§ Data segment:
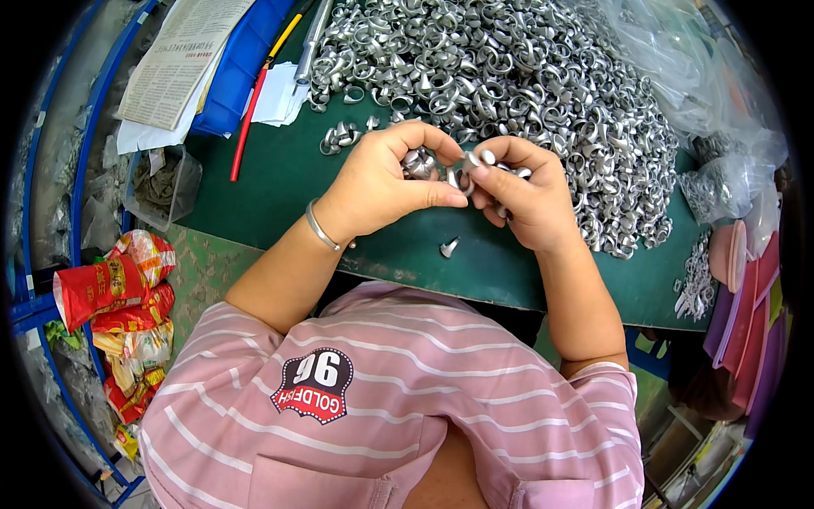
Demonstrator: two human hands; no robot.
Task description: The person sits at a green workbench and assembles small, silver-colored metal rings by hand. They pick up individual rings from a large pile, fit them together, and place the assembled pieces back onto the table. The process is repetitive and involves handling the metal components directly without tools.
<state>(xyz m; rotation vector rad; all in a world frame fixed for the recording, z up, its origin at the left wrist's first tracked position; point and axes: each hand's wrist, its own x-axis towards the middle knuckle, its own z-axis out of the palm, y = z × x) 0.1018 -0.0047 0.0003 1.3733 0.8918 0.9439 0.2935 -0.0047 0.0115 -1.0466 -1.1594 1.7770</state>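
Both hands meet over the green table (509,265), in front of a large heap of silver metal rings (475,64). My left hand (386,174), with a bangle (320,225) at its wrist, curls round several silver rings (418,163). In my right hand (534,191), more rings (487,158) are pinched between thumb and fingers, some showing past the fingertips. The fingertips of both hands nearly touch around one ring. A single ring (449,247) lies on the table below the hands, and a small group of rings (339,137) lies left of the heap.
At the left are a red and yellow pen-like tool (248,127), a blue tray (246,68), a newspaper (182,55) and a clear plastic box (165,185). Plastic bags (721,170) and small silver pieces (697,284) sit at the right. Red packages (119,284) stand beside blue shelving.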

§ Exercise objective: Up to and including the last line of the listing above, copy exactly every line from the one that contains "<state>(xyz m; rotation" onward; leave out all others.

§ Result of this exercise:
<state>(xyz m; rotation vector rad; all in a world frame fixed for the recording, z up, its origin at the left wrist's first tracked position; point and axes: each hand's wrist, its own x-axis towards the middle knuckle, its own z-axis out of the palm, y = z × x) 0.1018 -0.0047 0.0003 1.3733 0.8918 0.9439 0.2935 -0.0047 0.0115 -1.0466 -1.1594 1.7770</state>
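Both hands meet over the green table (509,265), in front of a large heap of silver metal rings (475,64). My left hand (386,174), with a bangle (320,225) at its wrist, curls round several silver rings (418,163). In my right hand (534,191), more rings (487,158) are pinched between thumb and fingers, some showing past the fingertips. The fingertips of both hands nearly touch around one ring. A single ring (449,247) lies on the table below the hands, and a small group of rings (339,137) lies left of the heap.
At the left are a red and yellow pen-like tool (248,127), a blue tray (246,68), a newspaper (182,55) and a clear plastic box (165,185). Plastic bags (721,170) and small silver pieces (697,284) sit at the right. Red packages (119,284) stand beside blue shelving.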

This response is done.